● **EXERCISE PROMPT**:
Each line in the entries below that holds the word "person" belongs in the answer.

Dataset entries
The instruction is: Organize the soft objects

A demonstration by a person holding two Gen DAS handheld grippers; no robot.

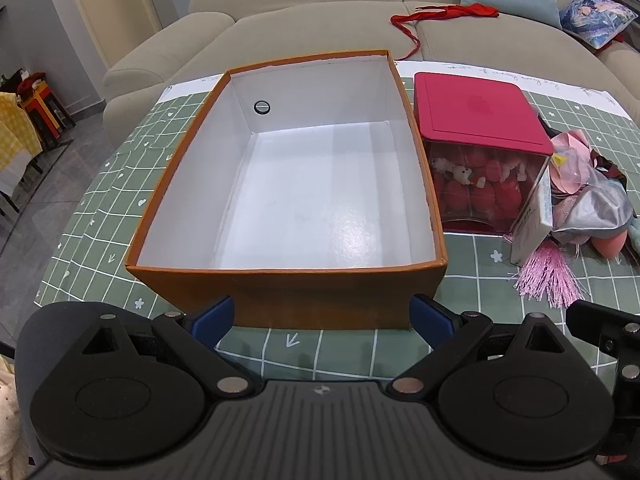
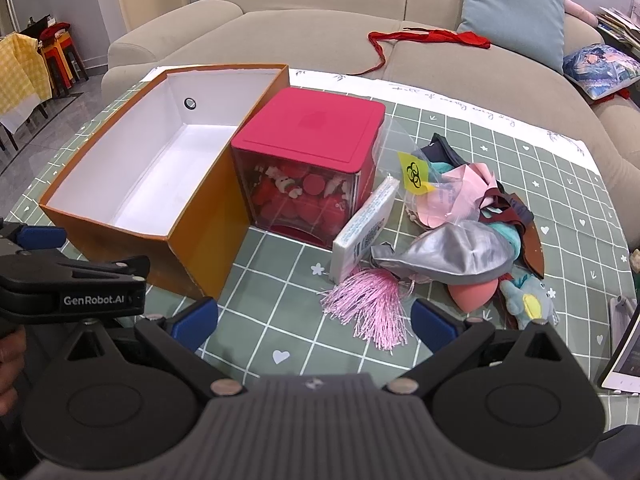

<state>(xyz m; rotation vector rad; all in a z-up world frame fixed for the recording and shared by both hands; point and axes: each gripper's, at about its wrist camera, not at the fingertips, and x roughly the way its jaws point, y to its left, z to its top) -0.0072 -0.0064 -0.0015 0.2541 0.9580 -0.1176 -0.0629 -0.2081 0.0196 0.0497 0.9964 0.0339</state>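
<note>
An empty orange box [image 1: 288, 296] [image 2: 200, 248] with a white inside stands on the green checked tablecloth. Right of it sits a clear cube with a red lid [image 1: 476, 108] [image 2: 316, 128], full of red toys. Further right lies a heap of soft things: a pink tassel [image 2: 372, 300] [image 1: 548, 276], a silver pouch [image 2: 448, 252] [image 1: 600, 208], a pink sponge [image 2: 472, 296], a small teal plush [image 2: 528, 300], pink cloth [image 2: 464, 184]. My left gripper [image 1: 322, 318] is open just before the box's near wall. My right gripper [image 2: 314, 320] is open, the tassel lying between its fingertips.
A white packet [image 2: 364, 228] leans against the cube. A clear bag with a yellow label [image 2: 416, 172] tops the heap. A beige sofa [image 2: 320, 36] with a red ribbon [image 2: 420, 36] and cushions stands behind the table. A tablet [image 2: 624, 348] lies at the right edge.
</note>
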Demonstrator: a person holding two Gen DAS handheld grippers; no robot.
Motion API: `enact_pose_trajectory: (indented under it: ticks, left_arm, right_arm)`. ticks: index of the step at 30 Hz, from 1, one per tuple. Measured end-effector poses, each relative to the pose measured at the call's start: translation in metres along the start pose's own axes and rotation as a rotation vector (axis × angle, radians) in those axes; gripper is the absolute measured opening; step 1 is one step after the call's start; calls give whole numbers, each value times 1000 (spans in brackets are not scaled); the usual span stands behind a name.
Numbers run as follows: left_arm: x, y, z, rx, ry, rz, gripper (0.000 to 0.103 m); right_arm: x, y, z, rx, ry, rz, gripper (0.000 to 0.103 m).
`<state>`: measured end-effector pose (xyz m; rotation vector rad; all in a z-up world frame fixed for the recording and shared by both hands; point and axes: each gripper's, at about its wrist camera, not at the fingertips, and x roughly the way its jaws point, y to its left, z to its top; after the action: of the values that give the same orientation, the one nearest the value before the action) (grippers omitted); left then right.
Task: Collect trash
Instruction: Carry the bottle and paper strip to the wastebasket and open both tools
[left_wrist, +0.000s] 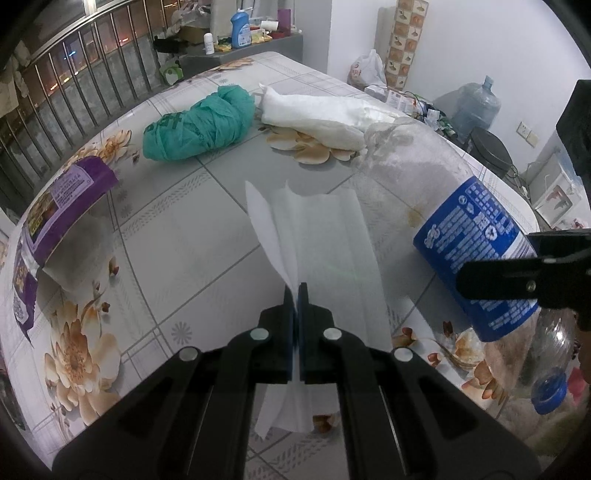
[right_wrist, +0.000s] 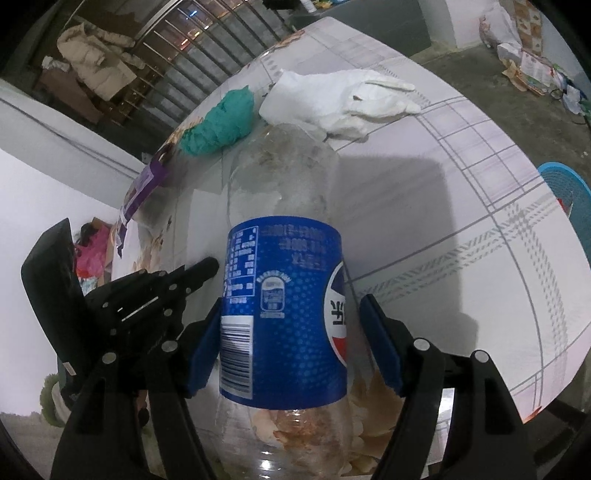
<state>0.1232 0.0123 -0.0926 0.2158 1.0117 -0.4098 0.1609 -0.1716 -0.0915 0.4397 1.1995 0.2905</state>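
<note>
My left gripper (left_wrist: 296, 291) is shut on a white paper tissue (left_wrist: 325, 236) and holds it above the floral table (left_wrist: 177, 236). My right gripper (right_wrist: 290, 314) is shut on an empty clear plastic bottle with a blue label (right_wrist: 284, 306), its pads pressing both sides of the label. The bottle also shows at the right of the left wrist view (left_wrist: 476, 258), cap end toward the camera. A crumpled green plastic bag (left_wrist: 199, 127) and a white glove (left_wrist: 317, 118) lie at the far side of the table. A purple package (left_wrist: 62, 206) lies at the left.
A metal railing (left_wrist: 74, 85) runs beyond the table's far left edge. A cabinet with a blue detergent bottle (left_wrist: 242, 27) stands behind. A large water jug (left_wrist: 476, 103) and a dark bin (left_wrist: 491, 151) stand on the floor at the right. A blue basket (right_wrist: 569, 192) sits at the right.
</note>
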Motion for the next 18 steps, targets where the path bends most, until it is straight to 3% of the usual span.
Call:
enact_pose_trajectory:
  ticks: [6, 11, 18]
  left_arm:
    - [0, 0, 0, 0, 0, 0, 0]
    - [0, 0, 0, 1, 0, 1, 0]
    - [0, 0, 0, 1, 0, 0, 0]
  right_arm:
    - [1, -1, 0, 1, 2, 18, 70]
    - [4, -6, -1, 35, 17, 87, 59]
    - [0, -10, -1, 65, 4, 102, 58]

● **SOLUTION FOR THIS PROBLEM**:
A demonstration by a person holding two Gen DAS handheld grippers; no robot.
Demonstrator: a person holding two Gen DAS handheld grippers; no robot.

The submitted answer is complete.